Constraint-based modeling of yeast mitochondria reveals the dynamics of protein import and iron-sulfur cluster biogenesis
Carl Malina,
Francesca Di Bartolomeo,
Eduard J. Kerkhoven,
Jens Nielsen
Affiliations
Carl Malina
Department of Biology and Biological Engineering, Chalmers University of Technology, 412 96 Gothenburg, Sweden; Wallenberg Center for Protein Research, Chalmers University of Technology, 41296 Gothenburg, Sweden
Francesca Di Bartolomeo
Department of Biotechnology and Nanomedicine, SINTEF Industry, 7465 Trondheim, Norway
Eduard J. Kerkhoven
Department of Biology and Biological Engineering, Chalmers University of Technology, 412 96 Gothenburg, Sweden; Novo Nordisk Foundation Center for Biosustainability, Chalmers University of Technology, 412 96 Gothenburg, Sweden
Jens Nielsen
Department of Biology and Biological Engineering, Chalmers University of Technology, 412 96 Gothenburg, Sweden; Wallenberg Center for Protein Research, Chalmers University of Technology, 41296 Gothenburg, Sweden; Novo Nordisk Foundation Center for Biosustainability, Chalmers University of Technology, 412 96 Gothenburg, Sweden; Novo Nordisk Foundation Center for Biosustainability, Technical University of Denmark, 2800, Kgs.
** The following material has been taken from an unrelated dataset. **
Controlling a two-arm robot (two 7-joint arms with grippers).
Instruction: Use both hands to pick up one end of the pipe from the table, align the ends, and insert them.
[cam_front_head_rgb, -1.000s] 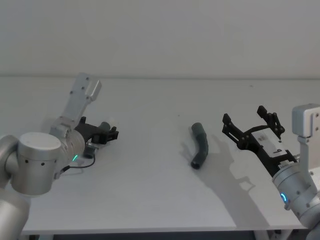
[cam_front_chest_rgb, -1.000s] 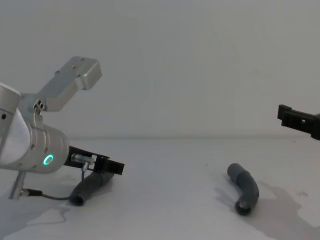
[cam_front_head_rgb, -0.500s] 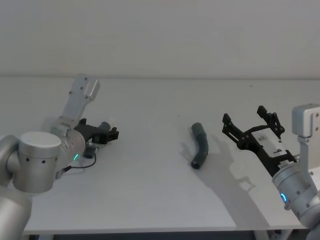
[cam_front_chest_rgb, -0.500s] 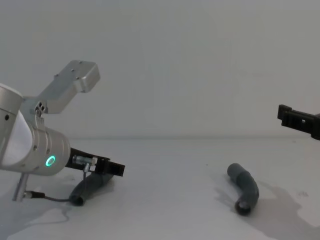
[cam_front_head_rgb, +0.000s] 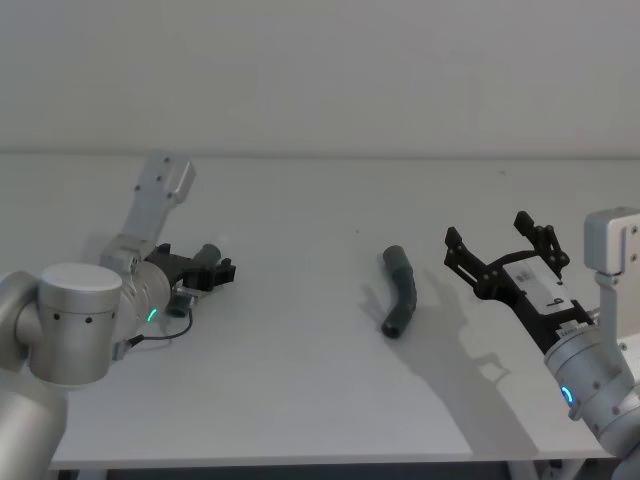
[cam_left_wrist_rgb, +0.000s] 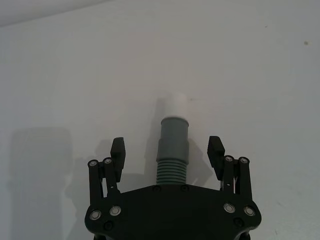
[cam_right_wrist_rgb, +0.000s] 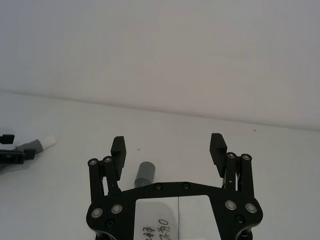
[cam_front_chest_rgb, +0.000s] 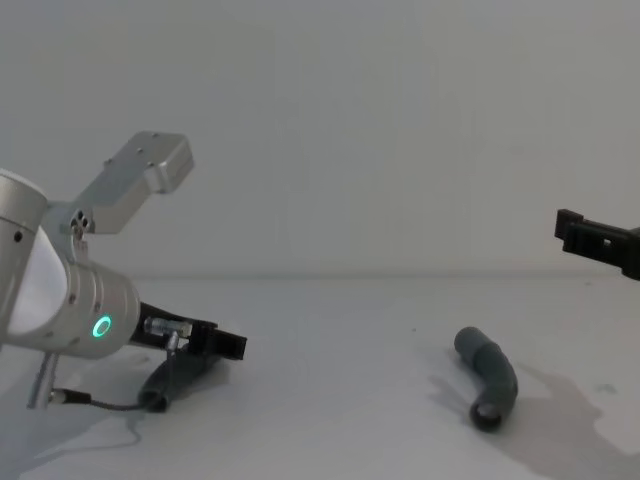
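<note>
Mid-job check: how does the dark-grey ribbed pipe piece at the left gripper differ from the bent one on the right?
The left dark-grey ribbed pipe piece ends in a white spigot tip; the right bent dark-grey pipe piece shows no white tip. The left piece lies between the open fingers of the black left gripper; the right piece lies free, apart from the open black right gripper. Both rest on the white table.
</note>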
Lyngby, Denmark; BioInnovation Institute, Ole Måløes Vej 3, 2200 Copenhagen N, Denmark; Corresponding author
Summary: Mitochondria are a hallmark of eukaryal cells and play an important role in cellular metabolism. There is a vast amount of knowledge available on mitochondrial metabolism and essential mitochondrial functions, such as protein import and iron-sulfur cluster biosynthesis, including multiple studies on the mitochondrial proteome. Therefore, there is a need for in silico approaches to facilitate the analysis of these data. Here, we present a detailed model of mitochondrial metabolism Saccharomyces cerevisiae, including protein import, iron-sulfur cluster biosynthesis, and a description of the coupling between charge translocation processes and ATP synthesis. Model analysis implied a dual dependence of absolute levels of proteins in protein import, iron-sulfur cluster biogenesis and cluster abundance on growth rate and respiratory activity. The model is instrumental in studying dynamics and perturbations in these processes and given the high conservation of mitochondrial metabolism in humans, it can provide insight into their role in human disease.